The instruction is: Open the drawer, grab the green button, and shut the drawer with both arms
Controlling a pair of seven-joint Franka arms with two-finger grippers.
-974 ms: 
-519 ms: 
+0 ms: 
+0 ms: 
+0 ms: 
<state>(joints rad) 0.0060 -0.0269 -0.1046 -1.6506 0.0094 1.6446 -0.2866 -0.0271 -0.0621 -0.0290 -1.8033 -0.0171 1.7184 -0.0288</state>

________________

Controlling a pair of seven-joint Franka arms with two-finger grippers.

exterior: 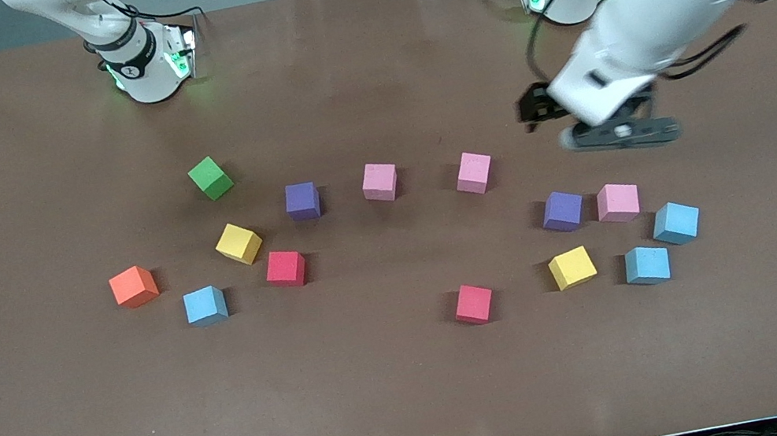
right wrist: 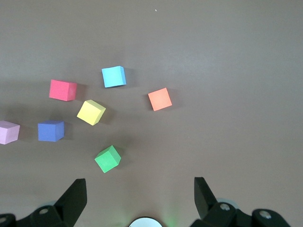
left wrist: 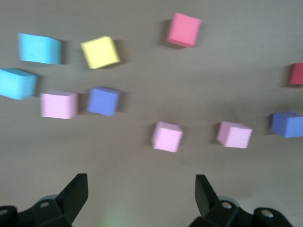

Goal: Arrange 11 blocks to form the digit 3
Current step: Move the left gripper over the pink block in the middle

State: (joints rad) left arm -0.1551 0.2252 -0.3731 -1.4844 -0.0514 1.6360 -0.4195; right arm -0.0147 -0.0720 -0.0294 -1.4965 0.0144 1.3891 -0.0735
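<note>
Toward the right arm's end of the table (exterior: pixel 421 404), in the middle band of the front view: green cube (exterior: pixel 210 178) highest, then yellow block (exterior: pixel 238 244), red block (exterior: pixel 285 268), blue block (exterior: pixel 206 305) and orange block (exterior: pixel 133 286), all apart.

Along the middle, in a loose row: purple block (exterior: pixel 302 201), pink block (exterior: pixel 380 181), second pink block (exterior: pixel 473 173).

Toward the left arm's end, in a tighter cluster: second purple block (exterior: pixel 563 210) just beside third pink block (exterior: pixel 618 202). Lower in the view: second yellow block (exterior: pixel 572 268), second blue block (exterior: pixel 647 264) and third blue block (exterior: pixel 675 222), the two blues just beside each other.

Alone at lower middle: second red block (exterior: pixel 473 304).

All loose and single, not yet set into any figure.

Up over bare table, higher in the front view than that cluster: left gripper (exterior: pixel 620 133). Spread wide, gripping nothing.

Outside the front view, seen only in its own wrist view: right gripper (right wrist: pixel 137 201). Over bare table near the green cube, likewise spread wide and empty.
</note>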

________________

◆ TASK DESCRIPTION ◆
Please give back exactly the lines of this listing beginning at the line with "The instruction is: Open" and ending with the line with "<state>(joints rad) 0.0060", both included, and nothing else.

◆ WRITTEN ANSWER ◆
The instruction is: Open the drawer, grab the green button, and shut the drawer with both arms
Controlling a pair of seven-joint Franka arms with two-finger grippers.
-974 ms: 
-519 ms: 
+0 ms: 
+0 ms: 
+0 ms: 
<state>(joints rad) 0.0060 -0.0269 -0.1046 -1.6506 0.0094 1.6446 -0.2866 -0.0271 -0.0621 -0.0290 -1.8033 -0.0171 1.7184 -0.0288</state>

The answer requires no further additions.